▶ **PROBLEM REQUIREMENTS**
Where does "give" appear in the data? Return each line that holds it.

======== MATERIAL TO PROCESS

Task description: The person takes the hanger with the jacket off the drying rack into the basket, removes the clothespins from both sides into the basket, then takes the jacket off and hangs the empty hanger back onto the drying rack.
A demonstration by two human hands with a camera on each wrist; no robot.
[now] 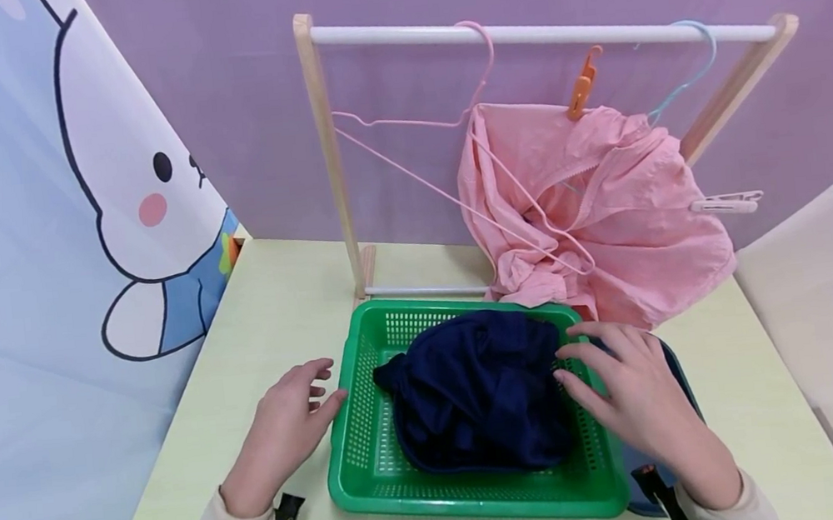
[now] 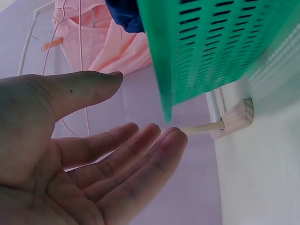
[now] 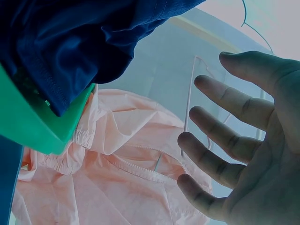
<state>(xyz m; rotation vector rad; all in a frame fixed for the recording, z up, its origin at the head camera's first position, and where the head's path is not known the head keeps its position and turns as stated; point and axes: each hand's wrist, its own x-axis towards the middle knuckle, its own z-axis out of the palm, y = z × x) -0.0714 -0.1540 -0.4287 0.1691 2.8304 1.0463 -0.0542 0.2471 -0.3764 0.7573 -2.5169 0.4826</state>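
Note:
A green plastic basket (image 1: 478,507) with perforated walls stands on the table, holding a crumpled navy garment (image 1: 477,388). My left hand (image 1: 289,427) is just beside the basket's left rim, fingers relaxed and thumb apart; the left wrist view shows its palm with nothing in it. Over the right rim hovers my right hand (image 1: 627,382), fingers spread and slightly bent, fingertips at the garment's right edge in the head view. In the right wrist view the same hand (image 3: 234,140) is spread with a gap between it and the navy garment (image 3: 79,42).
Behind the basket stands a small wooden rack with a white rail (image 1: 410,33). A pink hanger (image 1: 403,121), a blue hanger (image 1: 706,56) and a pink zipped jacket (image 1: 608,216) hang there, with an orange clip (image 1: 584,85) and a white clothespin (image 1: 727,203). A dark blue item (image 1: 641,499) lies right of the basket.

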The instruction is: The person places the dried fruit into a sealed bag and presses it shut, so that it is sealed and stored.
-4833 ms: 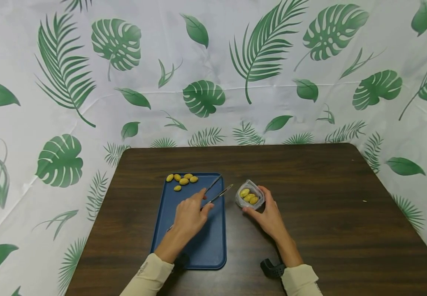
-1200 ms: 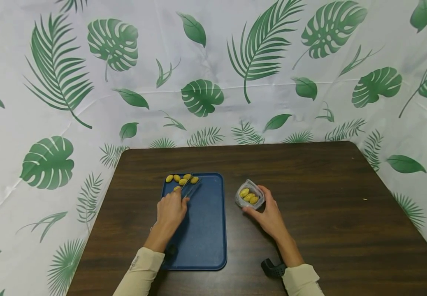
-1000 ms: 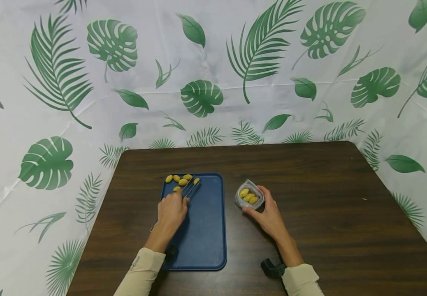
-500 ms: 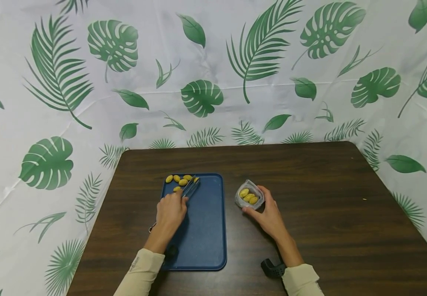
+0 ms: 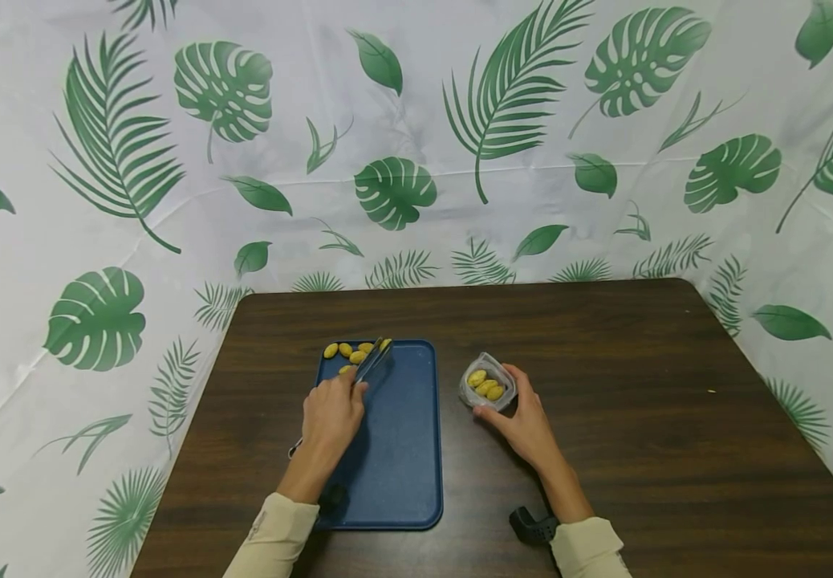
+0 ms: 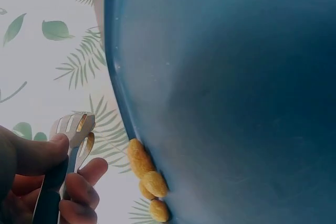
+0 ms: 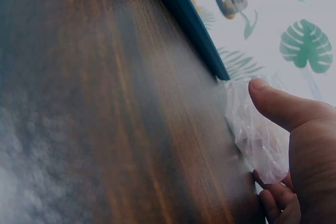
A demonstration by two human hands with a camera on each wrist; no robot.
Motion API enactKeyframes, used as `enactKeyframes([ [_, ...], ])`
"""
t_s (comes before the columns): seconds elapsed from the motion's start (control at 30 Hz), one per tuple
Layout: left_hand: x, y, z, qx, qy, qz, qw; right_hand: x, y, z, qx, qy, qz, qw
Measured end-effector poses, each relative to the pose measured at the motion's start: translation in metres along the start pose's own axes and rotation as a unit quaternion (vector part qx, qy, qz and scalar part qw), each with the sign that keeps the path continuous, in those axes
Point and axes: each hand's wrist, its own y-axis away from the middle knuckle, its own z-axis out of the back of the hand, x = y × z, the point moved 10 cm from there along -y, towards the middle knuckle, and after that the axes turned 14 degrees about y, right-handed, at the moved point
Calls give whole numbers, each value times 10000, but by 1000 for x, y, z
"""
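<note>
My left hand (image 5: 333, 413) grips a pair of metal tongs (image 5: 371, 361) over the back of a blue tray (image 5: 402, 482). Between their slotted ends sits one yellow oval piece (image 5: 385, 344); in the left wrist view its yellow shows through the slots of the tongs (image 6: 73, 129). More yellow oval pieces (image 6: 139, 158) lie at the tray's back left, partly behind the tongs in the head view. My right hand (image 5: 528, 421) holds a small clear plastic container (image 5: 485, 360) on the table, thumb and fingers around its sides. Several yellow pieces (image 5: 485, 385) lie inside it.
The dark wooden table (image 5: 640, 441) extends right of the container. A black wrist device (image 5: 532, 527) is by the right wrist. A tiny pale crumb (image 5: 711, 391) lies on the right. A leaf-print sheet (image 5: 416, 120) stands behind the table.
The left hand has carried the tongs from the tray's right side to its back. Their spread ends have closed on the rightmost yellow piece and lifted slightly. The right hand and container stay put.
</note>
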Motion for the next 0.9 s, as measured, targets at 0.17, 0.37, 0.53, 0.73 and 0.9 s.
enactKeyframes([
  [0.17, -4, -1, 6, -100, 107, -64, 9999, 1, -1, 0, 13, 29, -34, 10000],
  [0.37, -7, -2, 11, -156, 206, -65, 9996, 2, -1, 1, -9, 31, 4, 10000],
  [0.53, -7, -3, 13, -124, 216, -32, 9997, 1, 1, 0, 22, 39, -65, 10000],
  [0.73, -9, -4, 18, -217, 216, -92, 9995, 1, 1, 0, 33, 63, -126, 9999],
  [0.9, -11, -3, 21, -259, 270, -111, 9992, 2, 1, 0, 46, 87, -162, 9998],
])
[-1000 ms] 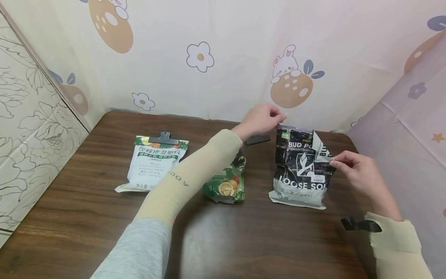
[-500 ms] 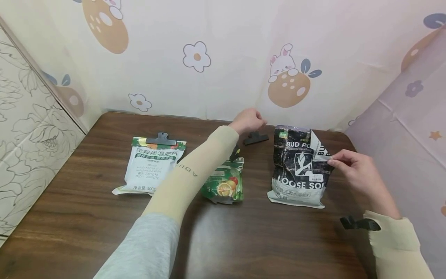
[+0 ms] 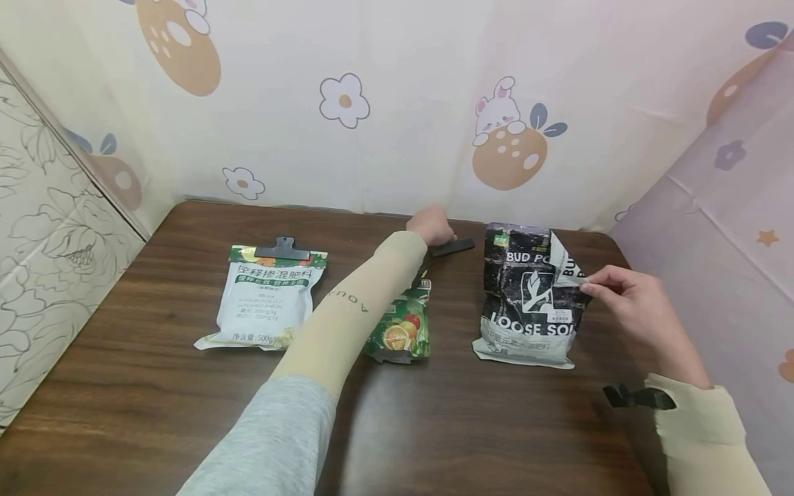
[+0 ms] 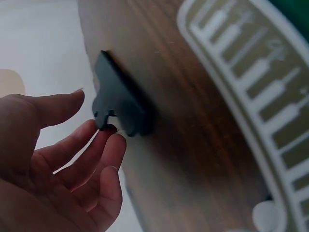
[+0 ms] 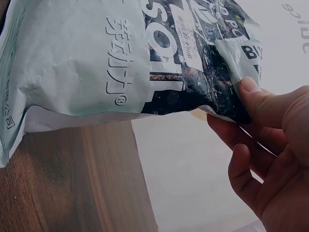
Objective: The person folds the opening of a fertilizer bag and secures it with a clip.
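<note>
My left hand [image 3: 431, 226] reaches to the back of the table, at a black bag clip [image 3: 455, 247] lying there. In the left wrist view its fingertips are right at the notched handle of the clip [image 4: 116, 92], and the thumb is held apart from it. With thumb and fingers, my right hand [image 3: 639, 306] pinches the side edge of a black and pale soil bag [image 3: 527, 296]. The bag's top right corner is folded over, its white and black printed flap showing. Under the left forearm, a green pouch [image 3: 403, 327] with fruit pictures is partly hidden.
A white fertilizer bag [image 3: 263, 303], its top held by another black clip [image 3: 283, 249], lies at the left of the brown wooden table [image 3: 446, 427]. A patterned curtain [image 3: 403, 151] hangs right behind the table's back edge.
My left hand has moved left and down, from the top of the soil bag to the black clip. The right hand keeps its pinch on the bag's edge.
</note>
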Demonstrator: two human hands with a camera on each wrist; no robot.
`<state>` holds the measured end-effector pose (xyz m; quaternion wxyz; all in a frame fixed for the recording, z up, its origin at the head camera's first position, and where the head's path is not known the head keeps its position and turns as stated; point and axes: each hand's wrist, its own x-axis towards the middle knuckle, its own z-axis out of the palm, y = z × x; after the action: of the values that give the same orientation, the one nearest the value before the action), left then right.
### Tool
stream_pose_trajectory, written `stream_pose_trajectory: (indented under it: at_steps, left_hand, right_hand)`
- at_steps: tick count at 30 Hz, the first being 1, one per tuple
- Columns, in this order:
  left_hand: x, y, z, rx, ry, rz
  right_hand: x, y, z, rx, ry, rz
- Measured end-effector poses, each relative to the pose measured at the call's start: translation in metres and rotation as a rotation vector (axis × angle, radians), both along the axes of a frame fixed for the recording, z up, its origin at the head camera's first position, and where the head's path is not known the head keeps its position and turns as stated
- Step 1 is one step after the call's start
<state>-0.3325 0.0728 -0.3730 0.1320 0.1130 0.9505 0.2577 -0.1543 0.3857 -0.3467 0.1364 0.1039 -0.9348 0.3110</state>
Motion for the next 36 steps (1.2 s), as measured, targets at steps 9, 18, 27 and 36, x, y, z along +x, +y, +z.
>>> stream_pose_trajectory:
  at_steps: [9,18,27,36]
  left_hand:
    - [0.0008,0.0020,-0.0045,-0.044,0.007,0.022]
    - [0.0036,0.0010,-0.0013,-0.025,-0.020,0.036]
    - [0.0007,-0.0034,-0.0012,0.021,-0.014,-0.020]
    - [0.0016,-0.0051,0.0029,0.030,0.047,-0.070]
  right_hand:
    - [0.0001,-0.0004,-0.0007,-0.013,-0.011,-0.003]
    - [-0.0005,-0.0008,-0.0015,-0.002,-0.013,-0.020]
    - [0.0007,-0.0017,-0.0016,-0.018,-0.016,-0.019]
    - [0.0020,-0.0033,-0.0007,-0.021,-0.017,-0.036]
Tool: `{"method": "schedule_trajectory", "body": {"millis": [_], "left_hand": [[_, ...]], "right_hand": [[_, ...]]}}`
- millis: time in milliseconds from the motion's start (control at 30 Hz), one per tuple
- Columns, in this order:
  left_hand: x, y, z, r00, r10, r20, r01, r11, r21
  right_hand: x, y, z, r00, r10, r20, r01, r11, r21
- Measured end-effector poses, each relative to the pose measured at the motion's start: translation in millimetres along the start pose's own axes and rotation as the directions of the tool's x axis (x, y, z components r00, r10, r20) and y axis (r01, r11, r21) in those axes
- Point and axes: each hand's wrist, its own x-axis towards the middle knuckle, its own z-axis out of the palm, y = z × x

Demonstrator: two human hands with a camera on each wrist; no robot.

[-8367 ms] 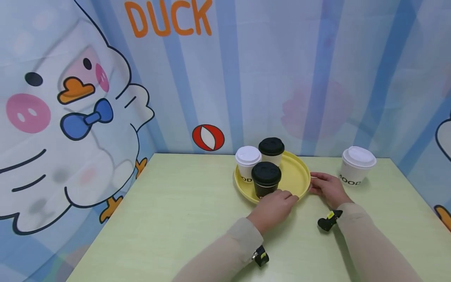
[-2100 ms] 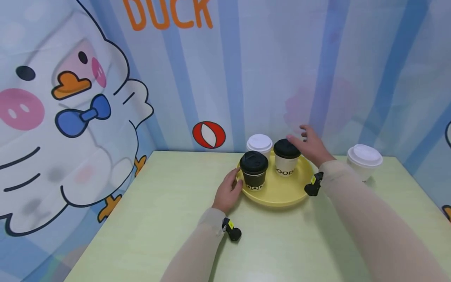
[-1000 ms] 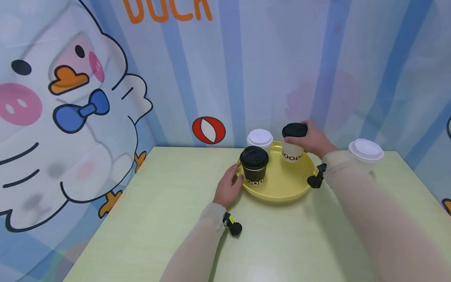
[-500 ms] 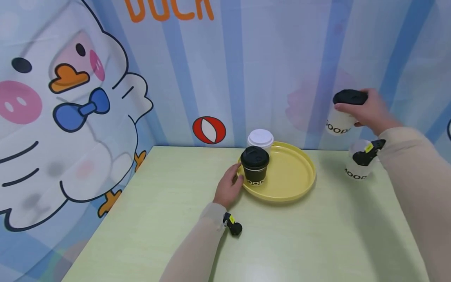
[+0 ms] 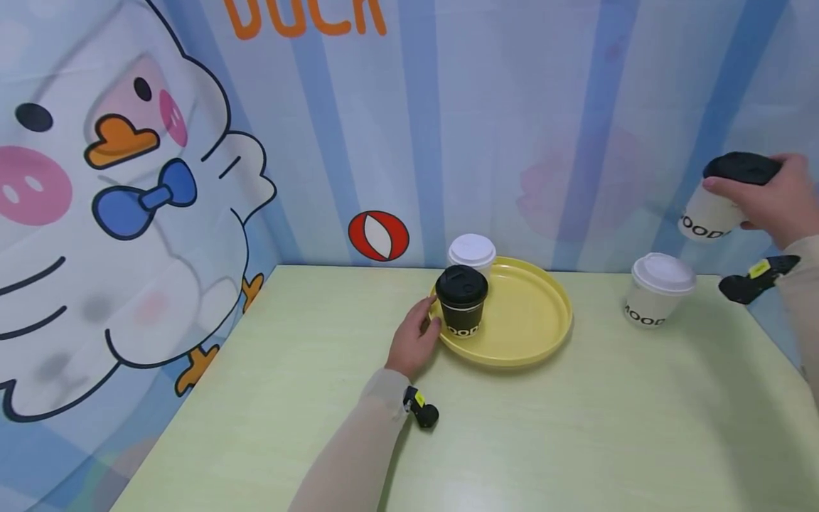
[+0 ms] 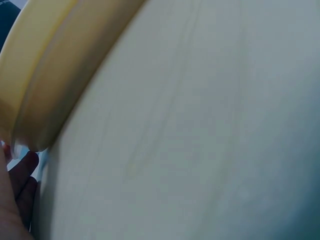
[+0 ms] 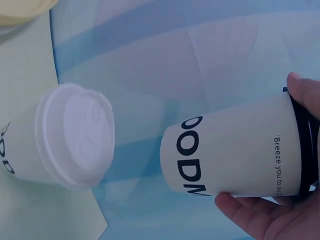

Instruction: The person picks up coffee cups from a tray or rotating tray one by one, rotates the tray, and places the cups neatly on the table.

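My right hand (image 5: 783, 203) holds a white paper cup (image 7: 232, 152) up near the lid, thumb and fingers on opposite sides. The cup has a black lid (image 5: 742, 168) and dark lettering, and hangs in the air, slightly tilted, at the back right. Below and left of it, a white-lidded cup (image 5: 654, 291) stands on the table. My left hand (image 5: 412, 341) grips the left rim of a round yellow tray (image 5: 525, 320), its fingers low against the edge in the left wrist view. On the tray stand a black cup (image 5: 462, 302) and, partly hidden behind it, another white-lidded cup (image 5: 472, 250).
The pale table (image 5: 288, 370) ends against a blue striped backdrop (image 5: 486, 128) with a printed duck on the left. The table's right edge runs beneath my raised right hand.
My right hand has taken hold of the black-lidded white cup, lifted it off the tray and carried it right, past the standing cup. My left hand has stayed at the tray's rim since about two seconds ago.
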Motion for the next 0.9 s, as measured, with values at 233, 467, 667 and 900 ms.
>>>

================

▶ **WRITTEN SOLUTION**
Calls give whole numbers, each value times 10000, but by 1000 for x, y, z
`<state>` holds the measured end-effector pose (xyz m; quaternion wxyz; all in a frame fixed for the recording, z up, its origin at the head camera's first position, and where the head's path is not known the head keeps its position and turns as stated; point and axes: each hand's wrist, its own x-axis towards the middle knuckle, its own z-axis out of the palm, y = z × x; after the action: of the values that give the same orientation, the one nearest the value before the action), left then right.

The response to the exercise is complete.